Exercise requirements: From the top of the records below, return each line exactly, ending with the line that contains "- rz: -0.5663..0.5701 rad".

Start of Block

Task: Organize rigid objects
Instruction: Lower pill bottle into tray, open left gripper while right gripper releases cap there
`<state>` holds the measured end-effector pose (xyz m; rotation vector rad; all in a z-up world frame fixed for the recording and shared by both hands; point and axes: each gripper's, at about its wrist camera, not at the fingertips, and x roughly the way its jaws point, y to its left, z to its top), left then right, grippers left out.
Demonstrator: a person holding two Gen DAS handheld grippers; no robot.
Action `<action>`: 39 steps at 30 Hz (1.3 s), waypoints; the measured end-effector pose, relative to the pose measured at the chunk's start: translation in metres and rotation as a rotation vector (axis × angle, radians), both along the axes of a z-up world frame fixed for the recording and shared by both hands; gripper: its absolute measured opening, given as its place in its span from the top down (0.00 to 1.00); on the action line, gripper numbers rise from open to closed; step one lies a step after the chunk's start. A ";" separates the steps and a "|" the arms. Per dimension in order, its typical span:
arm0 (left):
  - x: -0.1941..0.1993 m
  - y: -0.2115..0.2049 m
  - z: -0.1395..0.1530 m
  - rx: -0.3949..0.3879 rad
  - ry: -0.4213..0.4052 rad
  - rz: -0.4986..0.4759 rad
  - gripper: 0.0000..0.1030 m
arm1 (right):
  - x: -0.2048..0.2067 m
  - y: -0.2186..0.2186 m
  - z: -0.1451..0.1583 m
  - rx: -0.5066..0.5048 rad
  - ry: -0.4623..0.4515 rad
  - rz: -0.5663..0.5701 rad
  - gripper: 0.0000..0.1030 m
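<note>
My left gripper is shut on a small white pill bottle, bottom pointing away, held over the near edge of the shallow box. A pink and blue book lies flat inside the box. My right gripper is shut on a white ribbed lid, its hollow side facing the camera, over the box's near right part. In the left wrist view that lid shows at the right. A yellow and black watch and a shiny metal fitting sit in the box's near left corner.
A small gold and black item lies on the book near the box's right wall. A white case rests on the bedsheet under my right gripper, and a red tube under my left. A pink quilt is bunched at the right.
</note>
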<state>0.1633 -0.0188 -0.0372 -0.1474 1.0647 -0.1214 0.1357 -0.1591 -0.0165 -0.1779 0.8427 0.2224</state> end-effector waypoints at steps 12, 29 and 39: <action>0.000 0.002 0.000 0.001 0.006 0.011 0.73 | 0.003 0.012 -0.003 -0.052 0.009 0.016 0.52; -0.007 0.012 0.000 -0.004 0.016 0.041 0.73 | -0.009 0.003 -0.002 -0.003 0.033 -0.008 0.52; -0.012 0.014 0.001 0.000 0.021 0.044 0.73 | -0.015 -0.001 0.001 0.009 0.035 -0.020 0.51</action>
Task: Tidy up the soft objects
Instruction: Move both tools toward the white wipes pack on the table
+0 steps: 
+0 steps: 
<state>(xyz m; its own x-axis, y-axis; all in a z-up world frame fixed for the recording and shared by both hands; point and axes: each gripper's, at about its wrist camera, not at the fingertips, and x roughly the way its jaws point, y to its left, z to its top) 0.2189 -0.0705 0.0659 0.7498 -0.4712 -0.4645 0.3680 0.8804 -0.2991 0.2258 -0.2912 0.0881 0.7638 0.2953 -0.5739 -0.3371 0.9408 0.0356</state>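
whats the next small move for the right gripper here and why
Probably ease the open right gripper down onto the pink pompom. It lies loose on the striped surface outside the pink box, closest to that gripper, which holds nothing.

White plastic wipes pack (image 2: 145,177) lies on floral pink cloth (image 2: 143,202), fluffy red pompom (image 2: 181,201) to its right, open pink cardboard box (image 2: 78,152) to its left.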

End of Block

Answer:
Task: Organize rigid objects
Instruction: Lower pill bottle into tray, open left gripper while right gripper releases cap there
`<state>` holds the measured end-effector pose (xyz m; rotation vector rad; all in a z-up world frame fixed for the recording and shared by both hands; point and axes: each gripper's, at about its wrist camera, not at the fingertips, and x roughly the way its jaws point, y to its left, z to its top), left then right, grippers left out.
Demonstrator: a person holding two Gen DAS handheld grippers; no robot.
Action `<action>`: 39 steps at 30 Hz (1.3 s), waypoints; the measured end-effector pose, relative to the pose measured at the chunk's start: translation in metres and rotation as a rotation vector (axis × angle, radians), both along the axes of a z-up world frame fixed for the recording and shared by both hands; gripper: its absolute measured opening, given as its place in its span from the top down (0.00 to 1.00); on the action line, gripper numbers rise from open to closed; step one lies a step after the chunk's start. A ";" separates the steps and a "|" the arms. Per dimension in order, its typical span:
arm0 (left):
  - x: -0.1941..0.1993 m
  - y: -0.2115..0.2049 m
  - z: -0.1395..0.1530 m
  - rx: -0.3949..0.3879 rad
  - ry: -0.4213..0.4052 rad
  - rz: -0.4986..0.4759 rad
  - gripper: 0.0000..0.1030 m
arm1 (right):
  - x: -0.2048..0.2067 m
  - y: -0.2186..0.2186 m
  - z: -0.1451..0.1583 m
  - rx: -0.5066..0.5048 rad
  - ry: -0.4623..0.4515 rad
  - rz: -0.5663..0.5701 rad

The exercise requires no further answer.